# New to Sketchup...which download?



## lastminute (24 Mar 2014)

Which free download is best to use...there seems to be quite a few :-(

Total newbie! 

Thanks..


----------



## Brentingby (24 Mar 2014)

Don't know what you mean by "quite a few" but use this.


----------



## DonJohnson (27 Mar 2014)

Just add a couple of pointers:

Unless you DO want to use if for commercial purposes, keep answering the questions that you NOT and it is for personal use only to get the FREE version.

When you have it installed, there are a number of places you can find help with using Sketchup, but I found Joe Zeh's site gives excellent tutorials. You might find that downloading the videos and looking at them off-line is worthwhile.

Good luck

I just realised I didn't include the link to Joe Zeh's site - it is here:
http://www.srww.com/google-sketchup.htm

A bit late now, but I've added it anyway  as his downloads are FREE

I definitely agree with the later post about using Components NOT Groups


----------



## Brentingby (27 Mar 2014)

Before you go to Joe's site you should probably watch the videos here.

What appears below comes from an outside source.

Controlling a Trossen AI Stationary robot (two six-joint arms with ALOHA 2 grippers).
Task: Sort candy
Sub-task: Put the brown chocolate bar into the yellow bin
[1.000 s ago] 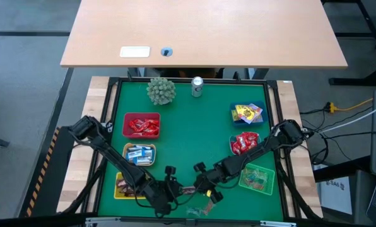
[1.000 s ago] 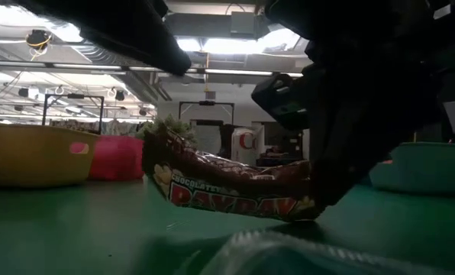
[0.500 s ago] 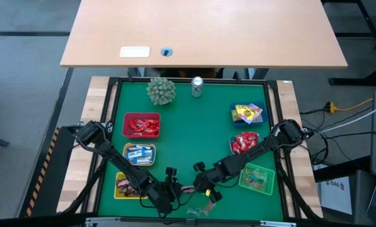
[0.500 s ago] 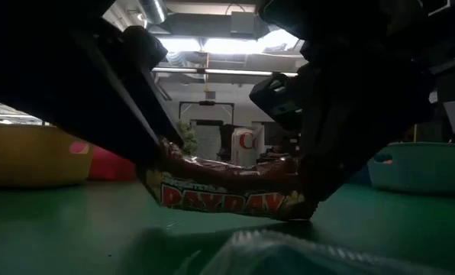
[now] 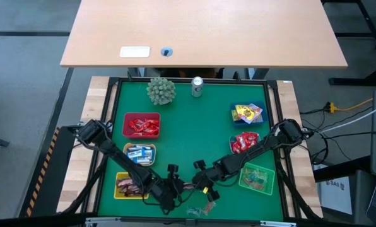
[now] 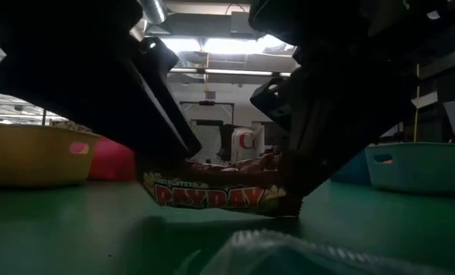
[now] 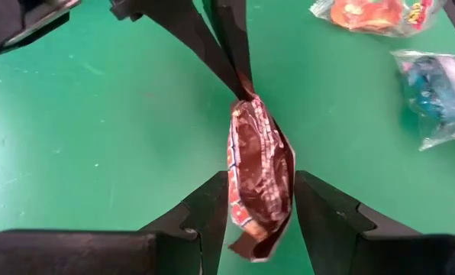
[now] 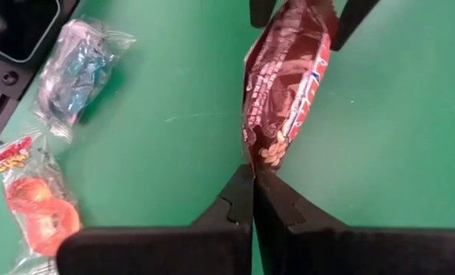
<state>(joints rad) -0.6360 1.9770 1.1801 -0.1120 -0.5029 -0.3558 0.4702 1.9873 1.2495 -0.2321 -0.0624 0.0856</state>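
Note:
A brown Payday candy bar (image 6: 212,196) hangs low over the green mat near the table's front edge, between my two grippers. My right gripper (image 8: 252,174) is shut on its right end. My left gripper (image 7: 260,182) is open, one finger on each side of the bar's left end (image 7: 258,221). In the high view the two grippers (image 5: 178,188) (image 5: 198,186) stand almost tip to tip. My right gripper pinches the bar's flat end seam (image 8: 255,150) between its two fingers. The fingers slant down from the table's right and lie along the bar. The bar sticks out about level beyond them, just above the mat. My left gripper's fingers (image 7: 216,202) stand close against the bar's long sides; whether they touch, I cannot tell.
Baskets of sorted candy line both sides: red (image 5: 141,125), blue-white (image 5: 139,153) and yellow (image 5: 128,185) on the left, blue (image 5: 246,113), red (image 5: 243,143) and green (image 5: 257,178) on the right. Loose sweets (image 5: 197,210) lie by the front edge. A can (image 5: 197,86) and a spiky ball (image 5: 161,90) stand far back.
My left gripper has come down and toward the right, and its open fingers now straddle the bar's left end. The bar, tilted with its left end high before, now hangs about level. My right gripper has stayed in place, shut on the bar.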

You will also find some good tutorials on the Fine Woodworking site.


----------



## RogerS (2 Apr 2014)

This is worth its weight in gold. http://www.tauntonstore.com/fine-woodwo ... 67125.html

There are other SketchUp resources but my advice is that if your resource starts talking about Groups and not Components then walk away and get the item in my link.


----------